== About this task ==
When you give the entries again, keep every word as it stands and drop the pictures.

(Data to use Opens)

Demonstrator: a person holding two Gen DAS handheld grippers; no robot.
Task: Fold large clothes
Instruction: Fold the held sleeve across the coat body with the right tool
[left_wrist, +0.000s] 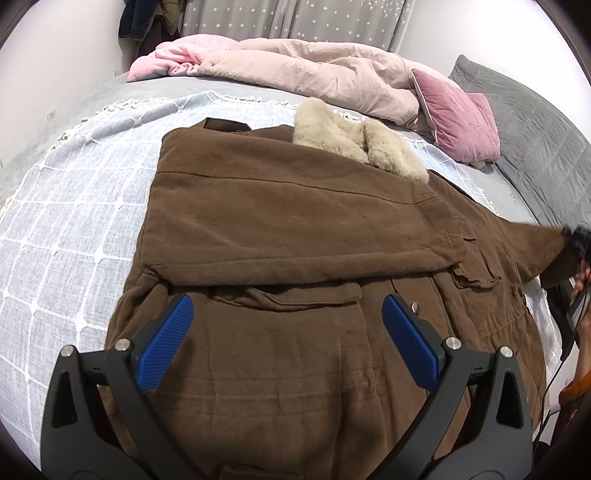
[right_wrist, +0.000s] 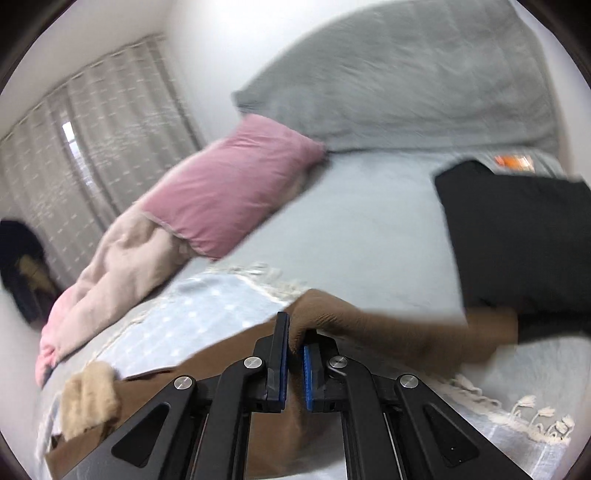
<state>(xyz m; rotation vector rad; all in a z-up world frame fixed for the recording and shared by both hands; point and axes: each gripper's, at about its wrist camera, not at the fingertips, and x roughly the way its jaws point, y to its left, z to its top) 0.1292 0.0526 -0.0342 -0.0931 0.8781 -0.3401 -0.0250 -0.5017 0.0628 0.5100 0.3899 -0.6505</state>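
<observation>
A large brown coat (left_wrist: 295, 221) with a beige fur collar (left_wrist: 354, 144) lies on the bed, one side folded over its middle. My left gripper (left_wrist: 288, 306) hovers open above the coat's lower part, with nothing between its blue pads. At the right edge of the left wrist view, my right gripper (left_wrist: 574, 240) holds the end of the coat's sleeve (left_wrist: 535, 243) lifted and stretched out to the right. In the blurred right wrist view, that gripper (right_wrist: 295, 347) is shut, with brown sleeve fabric (right_wrist: 388, 332) pinched between its pads. The fur collar (right_wrist: 88, 398) shows at the lower left.
A light blue checked throw (left_wrist: 74, 221) with a fringe lies under the coat. Behind it are a crumpled pink duvet (left_wrist: 295, 70), a pink pillow (left_wrist: 458, 122) and a grey pillow (left_wrist: 524, 147). A black item (right_wrist: 517, 240) lies on the bed to the right.
</observation>
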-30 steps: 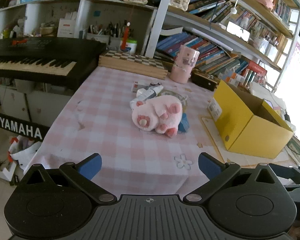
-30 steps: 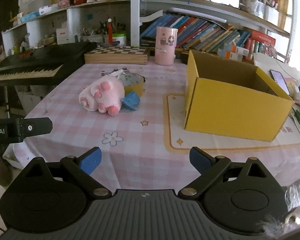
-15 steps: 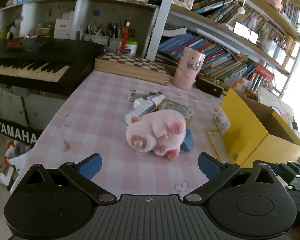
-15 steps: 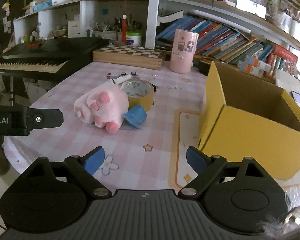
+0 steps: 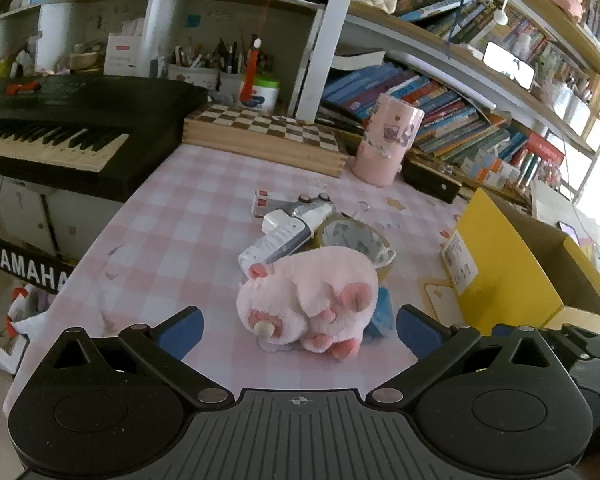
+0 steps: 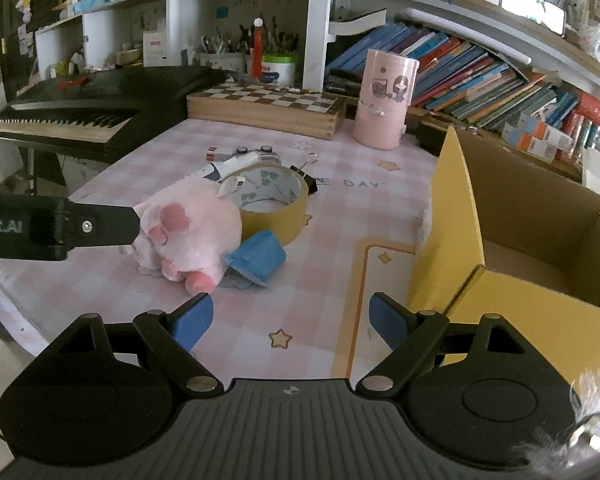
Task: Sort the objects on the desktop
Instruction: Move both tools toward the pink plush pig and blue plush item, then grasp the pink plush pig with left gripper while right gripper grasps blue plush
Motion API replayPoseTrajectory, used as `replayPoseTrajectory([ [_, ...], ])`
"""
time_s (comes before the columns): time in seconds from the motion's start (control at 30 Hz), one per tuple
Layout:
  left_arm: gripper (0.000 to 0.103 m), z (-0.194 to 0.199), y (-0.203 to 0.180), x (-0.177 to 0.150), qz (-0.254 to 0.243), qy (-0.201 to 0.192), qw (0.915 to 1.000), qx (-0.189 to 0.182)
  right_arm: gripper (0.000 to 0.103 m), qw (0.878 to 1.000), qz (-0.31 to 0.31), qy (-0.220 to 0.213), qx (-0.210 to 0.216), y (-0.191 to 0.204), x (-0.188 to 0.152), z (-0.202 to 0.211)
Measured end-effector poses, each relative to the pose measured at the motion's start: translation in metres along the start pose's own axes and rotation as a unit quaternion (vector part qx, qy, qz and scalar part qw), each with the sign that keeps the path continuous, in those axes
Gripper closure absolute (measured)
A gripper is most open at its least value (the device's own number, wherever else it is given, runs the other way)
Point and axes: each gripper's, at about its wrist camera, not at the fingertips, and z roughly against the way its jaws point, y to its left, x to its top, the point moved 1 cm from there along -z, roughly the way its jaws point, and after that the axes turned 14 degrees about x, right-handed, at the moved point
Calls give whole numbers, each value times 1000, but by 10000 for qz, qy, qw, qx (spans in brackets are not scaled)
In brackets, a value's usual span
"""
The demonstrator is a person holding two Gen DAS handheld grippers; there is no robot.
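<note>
One yellow cardboard box [image 6: 512,236] stands open-topped at the right of the pink checked tablecloth [image 5: 180,240]; what shows of its inside looks bare, though its floor is only partly in view. Left of it lies a pink plush toy [image 5: 308,300], touching a blue object [image 6: 256,258] and a roll of yellow tape [image 6: 272,204], with a white tube [image 5: 284,236] behind. Both the left gripper [image 5: 298,326] and right gripper [image 6: 290,320] are spread wide, holding nothing. A pink cylinder [image 6: 384,104] stands near the chessboard [image 6: 268,110].

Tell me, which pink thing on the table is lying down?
The pink plush toy, lying with its feet sideways; the pink cylinder near the chessboard stands upright.
</note>
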Motion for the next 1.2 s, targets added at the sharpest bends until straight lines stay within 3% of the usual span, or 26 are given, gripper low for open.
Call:
replayPoseTrajectory([
  [0.27, 0, -8, -2, 6, 5, -8, 10000, 88, 23, 9996, 113, 159, 207, -6, 13, -24],
  [0.43, 0, -10, 0, 10, -3, -18, 9999, 171, 34, 9978, 389, 406, 356, 0, 19, -40],
  [0.53, 0, -14, -1, 11, -9, 26, 9998, 197, 47, 9965, 551, 571, 254, 0, 21, -54],
  [0.8, 0, -18, -5, 15, -61, 39, 9998, 204, 52, 9977, 245, 621, -96, -21, 22, -55],
  [0.93, 0, -22, -9, 14, -100, 116, 9998, 114, 46, 9977, -34, 565, -383, -34, 17, -42],
  [1.03, 0, -24, -12, 13, -99, 151, 9998, 93, 37, 9981, 46, 605, -133, -32, 16, -41],
  [1.2, 0, -26, -15, 15, -157, 124, 9997, 133, 37, 9965, 479, 658, 174, -16, 21, -56],
])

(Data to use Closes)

== Solution for this problem ==
Demonstrator: a person holding two Gen DAS handheld grippers; no robot.
Task: Fold large clothes
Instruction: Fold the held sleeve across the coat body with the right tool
[left_wrist, +0.000s] 
[right_wrist, +0.000s] 
<state>(xyz m; rotation vector rad; all in a z-up world frame fixed for the recording and shared by both hands; point and axes: each gripper's, at about its wrist camera, not at the fingertips, and x roughly the way its jaws point, y to its left, z to its top) 0.1292 0.0526 -0.0342 -0.0931 0.8781 -0.3401 -0.0250 -0.5017 0.0628 0.5100 0.3899 -0.6505</state>
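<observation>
A large brown coat (left_wrist: 295, 221) with a beige fur collar (left_wrist: 354, 144) lies on the bed, one side folded over its middle. My left gripper (left_wrist: 288, 306) hovers open above the coat's lower part, with nothing between its blue pads. At the right edge of the left wrist view, my right gripper (left_wrist: 574, 240) holds the end of the coat's sleeve (left_wrist: 535, 243) lifted and stretched out to the right. In the blurred right wrist view, that gripper (right_wrist: 295, 347) is shut, with brown sleeve fabric (right_wrist: 388, 332) pinched between its pads. The fur collar (right_wrist: 88, 398) shows at the lower left.
A light blue checked throw (left_wrist: 74, 221) with a fringe lies under the coat. Behind it are a crumpled pink duvet (left_wrist: 295, 70), a pink pillow (left_wrist: 458, 122) and a grey pillow (left_wrist: 524, 147). A black item (right_wrist: 517, 240) lies on the bed to the right.
</observation>
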-30 steps: 
-30 steps: 
-15 steps: 
-15 steps: 
+0 steps: 
+0 steps: 
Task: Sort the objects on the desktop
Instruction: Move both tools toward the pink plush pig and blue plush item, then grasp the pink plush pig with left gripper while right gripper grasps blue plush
Motion API replayPoseTrajectory, used as `replayPoseTrajectory([ [_, ...], ])`
"""
time_s (comes before the columns): time in seconds from the motion's start (control at 30 Hz), one per tuple
Layout:
  left_arm: gripper (0.000 to 0.103 m), z (-0.194 to 0.199), y (-0.203 to 0.180), x (-0.177 to 0.150), qz (-0.254 to 0.243), qy (-0.201 to 0.192), qw (0.915 to 1.000), qx (-0.189 to 0.182)
  right_arm: gripper (0.000 to 0.103 m), qw (0.878 to 1.000), qz (-0.31 to 0.31), qy (-0.220 to 0.213), qx (-0.210 to 0.216), y (-0.191 to 0.204), x (-0.188 to 0.152), z (-0.202 to 0.211)
Measured end-effector poses, each relative to the pose measured at the motion's start: translation in metres along the start pose's own axes and rotation as a unit quaternion (vector part qx, qy, qz and scalar part qw), each with the sign that keeps the path continuous, in those axes
Gripper closure absolute (measured)
A gripper is most open at its least value (the device's own number, wherever else it is given, runs the other way)
Point and axes: each gripper's, at about its wrist camera, not at the fingertips, and z roughly against the way its jaws point, y to its left, x to its top, the point moved 1 cm from there along -z, roughly the way its jaws point, and after that the axes turned 14 degrees about x, right-handed, at the moved point
Calls give whole numbers, each value times 1000, but by 10000 for qz, qy, qw, qx (spans in brackets are not scaled)
In brackets, a value's usual span
"""
The demonstrator is a person holding two Gen DAS handheld grippers; there is no robot.
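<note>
One yellow cardboard box [image 6: 512,236] stands open-topped at the right of the pink checked tablecloth [image 5: 180,240]; what shows of its inside looks bare, though its floor is only partly in view. Left of it lies a pink plush toy [image 5: 308,300], touching a blue object [image 6: 256,258] and a roll of yellow tape [image 6: 272,204], with a white tube [image 5: 284,236] behind. Both the left gripper [image 5: 298,326] and right gripper [image 6: 290,320] are spread wide, holding nothing. A pink cylinder [image 6: 384,104] stands near the chessboard [image 6: 268,110].

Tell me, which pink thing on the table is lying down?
The pink plush toy, lying with its feet sideways; the pink cylinder near the chessboard stands upright.
</note>
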Motion for the next 1.2 s, targets added at the sharpest bends until straight lines stay within 3% of the usual span, or 26 are given, gripper low for open.
Call:
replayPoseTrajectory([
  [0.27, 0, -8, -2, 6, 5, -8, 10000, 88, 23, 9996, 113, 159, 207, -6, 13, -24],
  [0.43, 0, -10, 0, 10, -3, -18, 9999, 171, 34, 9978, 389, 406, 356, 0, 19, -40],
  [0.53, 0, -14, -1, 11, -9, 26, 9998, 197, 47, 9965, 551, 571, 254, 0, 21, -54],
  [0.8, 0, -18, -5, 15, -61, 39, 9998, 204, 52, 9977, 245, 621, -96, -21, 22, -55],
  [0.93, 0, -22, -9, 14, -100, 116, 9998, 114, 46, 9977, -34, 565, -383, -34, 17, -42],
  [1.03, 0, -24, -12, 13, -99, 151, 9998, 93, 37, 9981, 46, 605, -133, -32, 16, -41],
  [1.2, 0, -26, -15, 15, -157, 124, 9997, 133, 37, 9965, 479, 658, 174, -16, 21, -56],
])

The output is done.